───── INPUT FOR THIS TASK

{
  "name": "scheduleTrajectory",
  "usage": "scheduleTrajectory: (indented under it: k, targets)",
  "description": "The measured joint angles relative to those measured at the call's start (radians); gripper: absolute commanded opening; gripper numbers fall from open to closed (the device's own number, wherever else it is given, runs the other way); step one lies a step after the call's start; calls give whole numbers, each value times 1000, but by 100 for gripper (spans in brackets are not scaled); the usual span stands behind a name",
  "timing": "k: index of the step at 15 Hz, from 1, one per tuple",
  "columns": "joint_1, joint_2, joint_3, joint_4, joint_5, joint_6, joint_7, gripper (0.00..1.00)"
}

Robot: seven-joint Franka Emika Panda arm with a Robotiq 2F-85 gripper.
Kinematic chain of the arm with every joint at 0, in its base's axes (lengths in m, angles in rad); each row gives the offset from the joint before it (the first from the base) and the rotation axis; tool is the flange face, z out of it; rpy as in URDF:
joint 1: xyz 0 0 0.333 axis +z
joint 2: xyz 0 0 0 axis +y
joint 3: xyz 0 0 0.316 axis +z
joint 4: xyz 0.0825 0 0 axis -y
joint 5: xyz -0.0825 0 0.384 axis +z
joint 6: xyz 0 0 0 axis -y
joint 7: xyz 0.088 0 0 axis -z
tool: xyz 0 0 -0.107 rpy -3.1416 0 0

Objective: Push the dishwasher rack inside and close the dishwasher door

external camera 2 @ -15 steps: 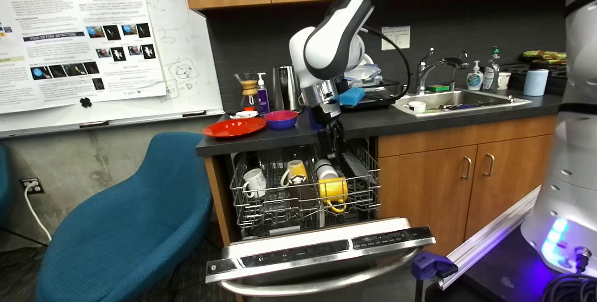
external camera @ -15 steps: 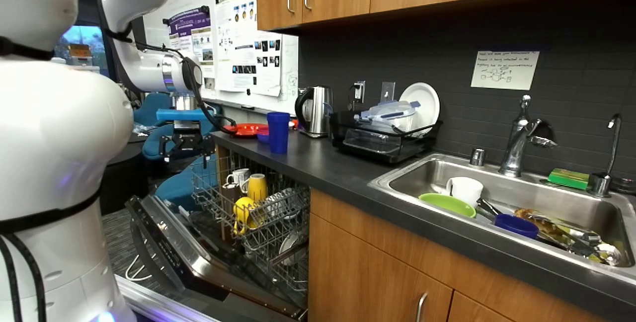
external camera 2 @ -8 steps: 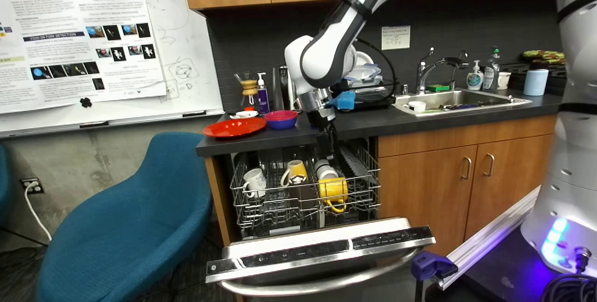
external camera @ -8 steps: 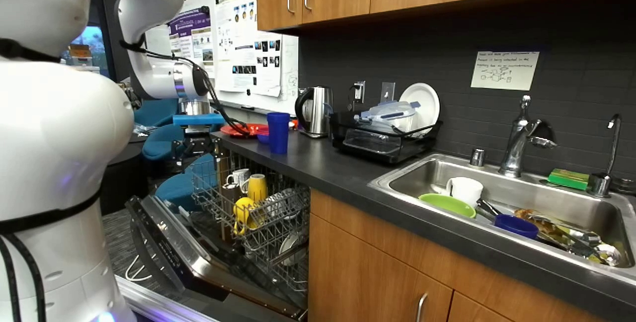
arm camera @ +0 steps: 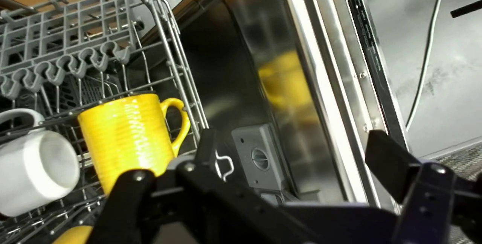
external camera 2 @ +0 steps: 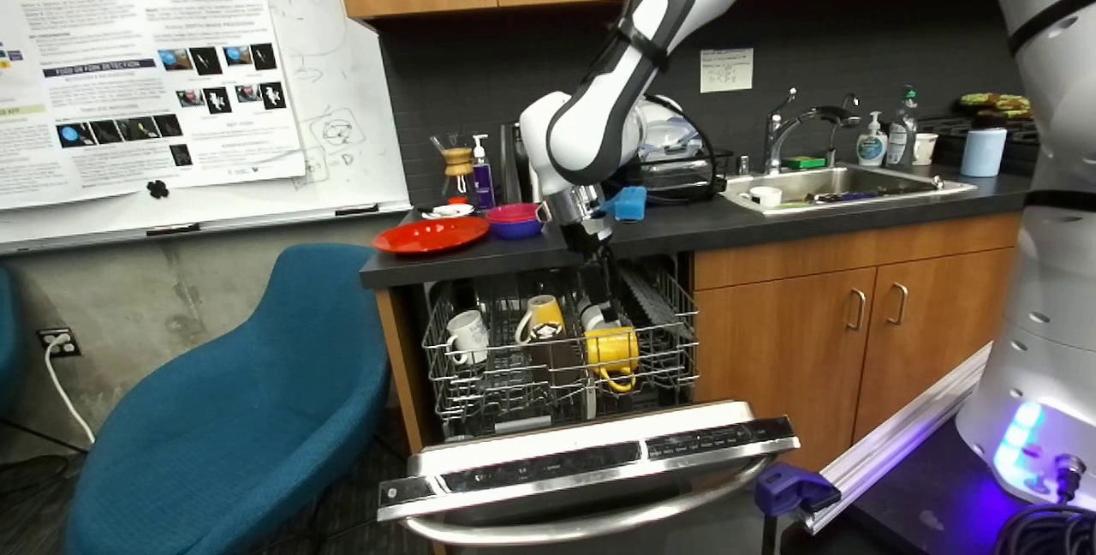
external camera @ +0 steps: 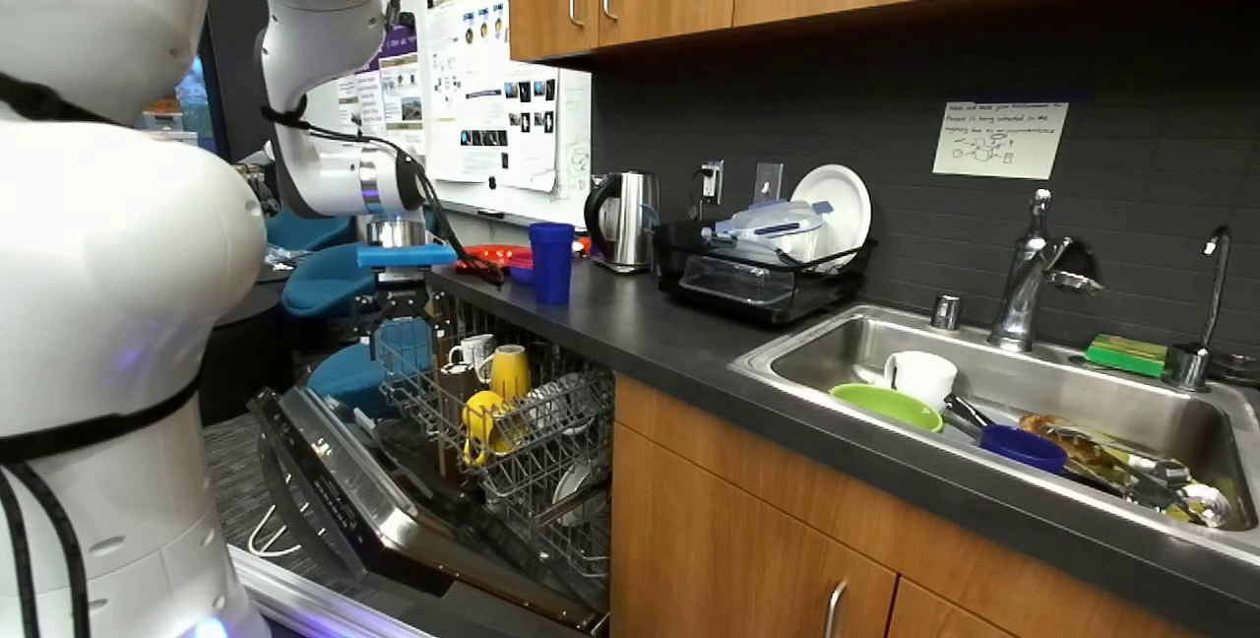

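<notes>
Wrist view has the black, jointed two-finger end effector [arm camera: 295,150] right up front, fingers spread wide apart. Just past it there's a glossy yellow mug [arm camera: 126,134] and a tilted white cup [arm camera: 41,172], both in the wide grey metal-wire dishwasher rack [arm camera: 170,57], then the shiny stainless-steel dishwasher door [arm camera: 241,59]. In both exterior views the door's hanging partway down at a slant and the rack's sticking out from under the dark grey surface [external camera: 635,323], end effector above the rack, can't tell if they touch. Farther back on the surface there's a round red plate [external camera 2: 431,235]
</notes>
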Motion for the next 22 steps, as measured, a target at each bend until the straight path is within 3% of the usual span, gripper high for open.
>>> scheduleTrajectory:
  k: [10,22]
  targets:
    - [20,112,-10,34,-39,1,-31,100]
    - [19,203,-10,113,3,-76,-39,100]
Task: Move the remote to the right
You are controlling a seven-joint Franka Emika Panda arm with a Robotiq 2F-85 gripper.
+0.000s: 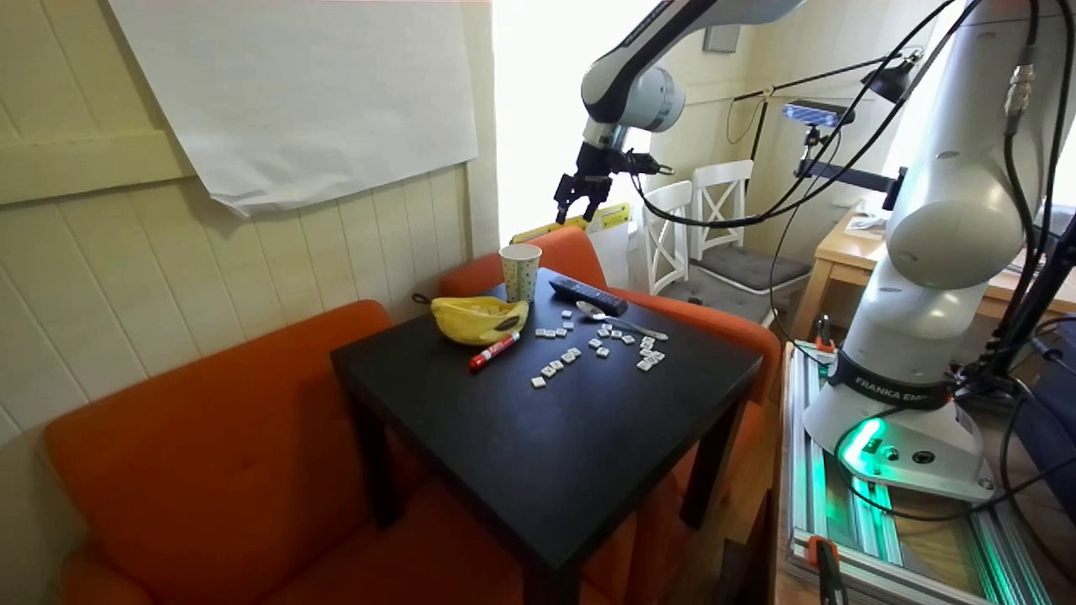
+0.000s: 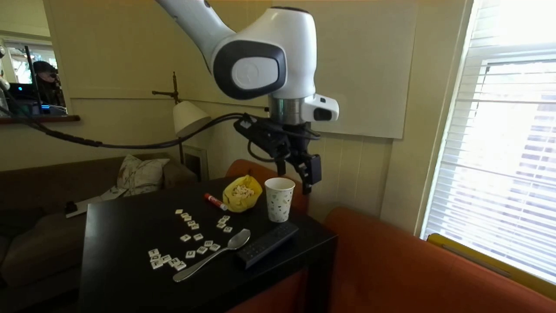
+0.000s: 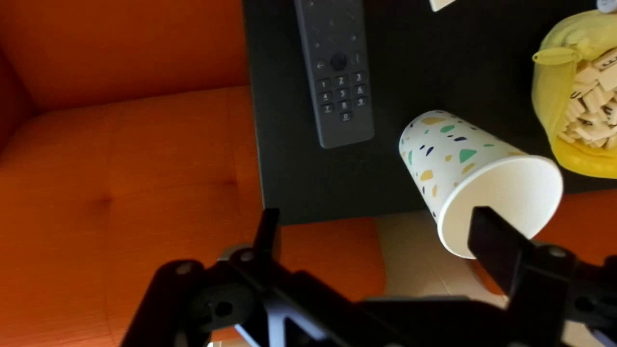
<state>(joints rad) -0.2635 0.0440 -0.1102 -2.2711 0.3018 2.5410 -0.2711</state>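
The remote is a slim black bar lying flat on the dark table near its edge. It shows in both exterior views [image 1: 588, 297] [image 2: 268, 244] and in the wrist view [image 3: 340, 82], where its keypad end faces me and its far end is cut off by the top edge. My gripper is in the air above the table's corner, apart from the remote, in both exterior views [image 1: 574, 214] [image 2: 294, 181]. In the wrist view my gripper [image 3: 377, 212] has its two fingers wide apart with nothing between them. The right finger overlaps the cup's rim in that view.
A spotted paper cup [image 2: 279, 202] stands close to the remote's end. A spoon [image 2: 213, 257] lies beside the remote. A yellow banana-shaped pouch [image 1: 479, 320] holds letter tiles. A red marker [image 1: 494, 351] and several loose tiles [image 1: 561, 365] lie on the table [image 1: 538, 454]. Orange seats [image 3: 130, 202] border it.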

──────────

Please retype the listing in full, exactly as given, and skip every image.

SOLUTION FOR THIS TASK
{
  "name": "scheduleTrajectory",
  "usage": "scheduleTrajectory: (indented under it: k, targets)",
  "description": "The measured joint angles relative to those measured at the call's start (radians); gripper: absolute commanded opening; gripper numbers fall from open to closed (the device's own number, wherever else it is given, runs the other way); step one lies a step after the call's start; calls give whole numbers, each value times 1000, but by 100 for gripper (spans in brackets are not scaled); the usual span stands behind a name",
  "timing": "k: index of the step at 15 Hz, from 1, one per tuple",
  "columns": "joint_1, joint_2, joint_3, joint_4, joint_5, joint_6, joint_7, gripper (0.00..1.00)"
}

Robot: seven-joint Franka Emika Panda arm with a Robotiq 2F-85 gripper.
Kinematic chain of the arm with every joint at 0, in its base's axes (lengths in m, angles in rad); each row gives the offset from the joint before it (the first from the base) and the rotation axis; tool is the flange face, z out of it; rpy as in URDF:
joint 1: xyz 0 0 0.333 axis +z
joint 2: xyz 0 0 0 axis +y
joint 3: xyz 0 0 0.316 axis +z
joint 4: xyz 0.0825 0 0 axis -y
joint 5: xyz -0.0825 0 0.384 axis +z
joint 6: xyz 0 0 0 axis -y
joint 7: xyz 0.088 0 0 axis -z
tool: xyz 0 0 -0.107 rpy -3.1416 0 0

Objective: Push the dishwasher rack inside and close the dishwasher door

external camera 2 @ -15 steps: 
external camera @ -15 steps: 
external camera 2 @ -8 steps: 
external camera @ -8 steps: 
arm camera @ +0 steps: 
external camera 2 @ +0 steps: 
external camera @ +0 steps: 

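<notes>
Wrist view has the black, jointed two-finger end effector [arm camera: 295,150] right up front, fingers spread wide apart. Just past it there's a glossy yellow mug [arm camera: 126,134] and a tilted white cup [arm camera: 41,172], both in the wide grey metal-wire dishwasher rack [arm camera: 170,57], then the shiny stainless-steel dishwasher door [arm camera: 241,59]. In both exterior views the door's hanging partway down at a slant and the rack's sticking out from under the dark grey surface [external camera: 635,323], end effector above the rack, can't tell if they touch. Farther back on the surface there's a round red plate [external camera 2: 431,235]
</notes>
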Motion for the next 22 steps, as measured, a target at each bend until the straight path is within 3% of the usual span, gripper high for open.
>>> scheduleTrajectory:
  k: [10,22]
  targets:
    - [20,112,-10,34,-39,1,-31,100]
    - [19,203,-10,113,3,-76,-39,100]
Task: Move the remote to the right
You are controlling a seven-joint Franka Emika Panda arm with a Robotiq 2F-85 gripper.
+0.000s: 
+0.000s: 
+0.000s: 
<state>(joints rad) -0.2635 0.0440 -0.1102 -2.2711 0.3018 2.5410 -0.2711</state>
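The remote is a slim black bar lying flat on the dark table near its edge. It shows in both exterior views [image 1: 588, 297] [image 2: 268, 244] and in the wrist view [image 3: 340, 82], where its keypad end faces me and its far end is cut off by the top edge. My gripper is in the air above the table's corner, apart from the remote, in both exterior views [image 1: 574, 214] [image 2: 294, 181]. In the wrist view my gripper [image 3: 377, 212] has its two fingers wide apart with nothing between them. The right finger overlaps the cup's rim in that view.
A spotted paper cup [image 2: 279, 202] stands close to the remote's end. A spoon [image 2: 213, 257] lies beside the remote. A yellow banana-shaped pouch [image 1: 479, 320] holds letter tiles. A red marker [image 1: 494, 351] and several loose tiles [image 1: 561, 365] lie on the table [image 1: 538, 454]. Orange seats [image 3: 130, 202] border it.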

Whatever the exercise asked has now been answered.